Security and Trust Models—The resilient security frameworks for data availability solutions are critical, which involve improving cryptographic proof techniques to ensure data integrity and developing more robust protocols to protect against different attacks. Moreover, hybrid techniques combining on-chain and off-chain data availability can balance security and efficiency. Advanced cryptographic techniques such as homomorphic encryption and Zero-Knowledge Proofs can improve data integrity and privacy while reducing computing overhead. Future work can also investigate the integration of quantum-resistant cryptographic algorithms in blockchain architectures.
Cross-Layer and Cross-Chain Interoperability—The interoperability between different blockchain layers and across various blockchain networks is crucial for the broader adoption of blockchain technology. Future research can investigate developing standardized protocols and frameworks to facilitate the interaction between rollup solutions and mainnet blockchains. Additionally, focusing on developing communication standards and universal data formats to ensure data validation and exchange between different blockchains can mitigate the interoperability issue.
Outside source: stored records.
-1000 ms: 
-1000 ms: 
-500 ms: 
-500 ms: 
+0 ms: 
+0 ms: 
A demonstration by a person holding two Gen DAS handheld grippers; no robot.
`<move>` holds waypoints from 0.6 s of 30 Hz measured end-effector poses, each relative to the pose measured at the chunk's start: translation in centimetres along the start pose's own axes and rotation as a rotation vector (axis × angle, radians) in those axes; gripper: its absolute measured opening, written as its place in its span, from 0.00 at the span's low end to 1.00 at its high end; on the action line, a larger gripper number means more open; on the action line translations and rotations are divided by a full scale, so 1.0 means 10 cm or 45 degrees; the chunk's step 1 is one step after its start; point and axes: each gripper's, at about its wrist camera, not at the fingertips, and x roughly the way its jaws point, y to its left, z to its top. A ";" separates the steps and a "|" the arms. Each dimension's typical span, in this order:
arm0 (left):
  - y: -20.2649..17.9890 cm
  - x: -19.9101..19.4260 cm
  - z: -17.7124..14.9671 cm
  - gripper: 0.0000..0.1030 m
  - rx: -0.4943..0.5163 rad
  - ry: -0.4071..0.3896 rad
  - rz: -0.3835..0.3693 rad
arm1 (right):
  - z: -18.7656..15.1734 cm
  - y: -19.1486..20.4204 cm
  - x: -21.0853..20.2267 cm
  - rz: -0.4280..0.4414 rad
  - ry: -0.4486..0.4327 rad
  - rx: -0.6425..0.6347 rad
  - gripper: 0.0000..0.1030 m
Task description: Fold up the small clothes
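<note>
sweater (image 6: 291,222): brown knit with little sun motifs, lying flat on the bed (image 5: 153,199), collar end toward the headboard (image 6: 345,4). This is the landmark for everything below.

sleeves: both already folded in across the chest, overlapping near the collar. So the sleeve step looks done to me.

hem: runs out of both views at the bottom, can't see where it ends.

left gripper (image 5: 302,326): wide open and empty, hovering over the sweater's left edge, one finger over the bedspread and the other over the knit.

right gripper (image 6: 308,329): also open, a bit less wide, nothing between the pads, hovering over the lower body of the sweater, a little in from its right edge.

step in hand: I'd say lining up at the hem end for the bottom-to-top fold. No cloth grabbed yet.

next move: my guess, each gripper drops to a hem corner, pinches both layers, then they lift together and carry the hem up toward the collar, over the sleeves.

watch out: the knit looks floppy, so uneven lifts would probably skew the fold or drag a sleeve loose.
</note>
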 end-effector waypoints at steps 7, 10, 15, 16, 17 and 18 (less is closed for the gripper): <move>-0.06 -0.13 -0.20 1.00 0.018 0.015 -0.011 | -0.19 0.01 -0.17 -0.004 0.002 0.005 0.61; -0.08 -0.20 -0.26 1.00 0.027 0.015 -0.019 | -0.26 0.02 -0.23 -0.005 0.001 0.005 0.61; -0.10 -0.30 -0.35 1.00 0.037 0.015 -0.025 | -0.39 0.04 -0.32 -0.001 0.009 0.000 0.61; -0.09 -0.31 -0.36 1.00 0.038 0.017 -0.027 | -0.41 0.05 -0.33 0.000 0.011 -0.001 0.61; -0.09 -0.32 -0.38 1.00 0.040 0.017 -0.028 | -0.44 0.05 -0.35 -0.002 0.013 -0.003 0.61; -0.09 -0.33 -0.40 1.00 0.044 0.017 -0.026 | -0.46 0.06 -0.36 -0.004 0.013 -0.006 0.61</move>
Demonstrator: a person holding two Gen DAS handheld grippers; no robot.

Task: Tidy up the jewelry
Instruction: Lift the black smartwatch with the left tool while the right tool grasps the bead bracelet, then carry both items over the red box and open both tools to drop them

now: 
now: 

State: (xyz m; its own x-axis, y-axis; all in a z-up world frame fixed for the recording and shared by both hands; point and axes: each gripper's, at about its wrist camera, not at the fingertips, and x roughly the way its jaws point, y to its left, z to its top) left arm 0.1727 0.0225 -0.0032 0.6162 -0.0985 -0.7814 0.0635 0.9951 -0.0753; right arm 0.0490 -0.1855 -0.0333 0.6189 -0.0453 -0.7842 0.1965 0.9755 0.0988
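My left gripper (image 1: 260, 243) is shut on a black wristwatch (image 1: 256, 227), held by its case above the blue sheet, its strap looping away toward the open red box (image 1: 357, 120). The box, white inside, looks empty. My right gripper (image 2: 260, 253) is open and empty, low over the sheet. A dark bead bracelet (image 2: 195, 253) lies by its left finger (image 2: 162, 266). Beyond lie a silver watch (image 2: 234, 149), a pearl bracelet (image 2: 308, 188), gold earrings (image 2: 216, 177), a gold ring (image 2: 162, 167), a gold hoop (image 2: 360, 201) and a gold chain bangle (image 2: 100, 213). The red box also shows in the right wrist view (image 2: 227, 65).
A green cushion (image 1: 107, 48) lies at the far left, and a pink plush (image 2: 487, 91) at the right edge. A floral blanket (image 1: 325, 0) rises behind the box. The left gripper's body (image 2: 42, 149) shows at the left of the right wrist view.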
Hybrid solutions—Given all the previous considerations, we can also conclude that a hybrid solution integrating on-chain and off-chain data storage with real-time price analysis can significantly advance the data availability landscape. Hybrid frameworks can dynamically assign data to either calldata or blobs based on cost and storage requirements. The concept of shared blobs, in which multiple rollups collaborate to share data slots, provides an innovative approach to high-cost problems while improving transaction finality. Further research on these concepts will be critical for improving the performance and scalability of rollup solutions.
6. Conclusions
Layer 2 architectures have emerged in recent years as a valuable solution to improve the scalability of traditional blockchains, such as Ethereum while retaining the security and reliability of the main network. Several kinds of L2 alternatives have been proposed and developed, and they can be categorized into the following main groups: state channels, sidechains, and rollups. Rollups are certainly the most promising solution since they provide the best combination of security and performance. However, the introduction of rollup-based L2 solutions introduces additional challenges that need to be carefully considered in real-world applications. One of the most important is data availability, which refers to the need to store back in the L1 the information required to validate the work conducted in the L2.
This paper provides a detailed survey of the currently available L2 solutions by comparing them with respect to data availability and the solutions they provide to this problem. The various alternatives are carefully considered and described, and an analysis of their strengths and weaknesses is also provided. In particular, a main distinction is made with respect to on-chain and off-chain solutions and, for each of them, a further distinction is made based on the solution applied to implement them. The paper concludes with a discussion of open problems and future research improvements.